Система на базе MALDI масс-спектрометров семейства AXIMA и MALDI-7090, совмещенная с программным обеспечением SARAMIS, обеспечивает высокую воспроизводимость анализа, заменяет стандартные биохимические методы и позволяет получить достоверный результат всего за две минуты.

SARAMIS™ – (Spectral ARchive And Microbial Identification System) - экспертная система на основе базы масспектрограмм интактных микроорганизмов производства SHIMADZU GROUP. Предназначена для типирования микроорганизмов на основании их масс-спектров.

Информация в базе данных (БД) SARAMIS организована в виде так называемых СуперСпектров (Superspectra™). Под этим термином подразумевается, что для каждого вида микроорганизмов сформирован характерный набор белков (биомаркеров), полученный на основе анализа не менее 20 масс-спектров этого вида. При этом образцы получены из различных источников (больниц, лабораторий, микробиологических коллекций). Каждый образец тщательно идентифицирован с помощью последовательности 16s РНК или других сертифицированных методов анализа. Для родов и семейств охарактеризованных микроорганизмов сформированы наборы присущих только им биомаркеров. Структурированная таким образом база данных позволяет быстро и точно идентифицировать микробиологические штаммы, а при невозможности – примерно определять место микроорганизма в таксономической иерархии. По состоянию на начало 2009 года накоплены суперспектры более чем для 1600 видов и 230 родов. В БД SARAMIS™ входит также коллекция первичных масс-спектров микроорганизмов (FingerprintSpectra), состоящая из более чем 50.000 образцов.

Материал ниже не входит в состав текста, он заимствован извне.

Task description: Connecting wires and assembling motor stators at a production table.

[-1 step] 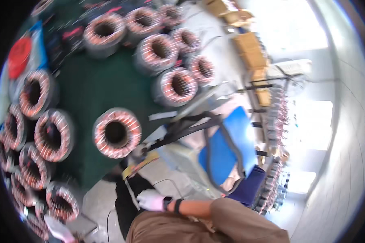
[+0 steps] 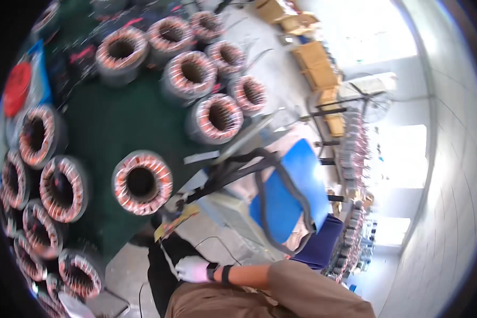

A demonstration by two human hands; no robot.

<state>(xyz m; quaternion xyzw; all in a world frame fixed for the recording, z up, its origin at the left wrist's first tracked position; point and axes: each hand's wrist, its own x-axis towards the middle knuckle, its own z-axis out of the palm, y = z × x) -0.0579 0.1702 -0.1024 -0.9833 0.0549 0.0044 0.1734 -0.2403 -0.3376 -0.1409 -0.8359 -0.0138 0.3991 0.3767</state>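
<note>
Wound motor stators with grey cores and orange-white lacing stand on a dark green tabletop [image 2: 116, 116]. A single stator [image 2: 142, 183] stands apart near the table's corner. My right hand [image 2: 194, 269], in a white and pinkish glove with a dark band at the wrist, is low in front of my body. Its fingers meet a thin pale strip [image 2: 169, 258] over my dark trouser leg; whether they grip it cannot be made out. At the lower left edge my left hand [image 2: 75, 306], gloved in white, is beside a stator [image 2: 80, 273]. Its fingers are indistinct.
More stators crowd the left side and the far end [image 2: 190, 75]. A red round object [image 2: 17, 89] lies at the far left. Right of the table are a blue panel [image 2: 294, 185], black straps [image 2: 233, 172] and cardboard boxes [image 2: 317, 63]. A fan [image 2: 376, 106] stands farther right.
The view has shifted slightly, so the table and stators appear a little lower and farther left. My right hand stays over my leg; my left hand remains at the lower left.
</note>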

 Всего два шага до результата:

Шаг 1: Подготовка образца

На подложке смешивают биоматериал из колонии бактерий и специальную матрицу (2',5' дигидроксибензойная кислота).

Шаг 2: Идентификация

После этого образец помещают в прибор и подвергают воздействию наносекундных лазерных импульсов. При этом молекулы матрицы и аналита (в частности, белки) переходят в газовую фазу, а протонированные молекулы матрицы взаимодействуют с белками, перенося на них положительный заряд. Под действием электрического поля ионизированные белки движутся от источника ионизации к детектору с ускорениями, обратно пропорциональными их атомным массам. Программное обеспечение прибора оценивает время пролета частиц и преобразует эту информацию в спектр молекулярных масс (масс-спектр).
Масс-спектр сравнивается со спектрами из базы данных AXIMA@SARAMIS, и на основании сведений о массах характеристических белков происходит идентификация микроорганизмов.

Применения

Диагностика инфекционных заболеваний человека и животных, фундаментальные научные исследования, разработка новых лекарств: анализ и сравнение белковых профилей бактериальных штаммов, устойчивых к лекарствам, для поиска новых мишеней фармакологического воздействия; стандартизация микробиологических коллекций: быстрое сравнение и классификация штаммов из различных изолятов; пищевая промышленность: анализ присутствия нежелательных микроорганизмов на ранних стадиях производства.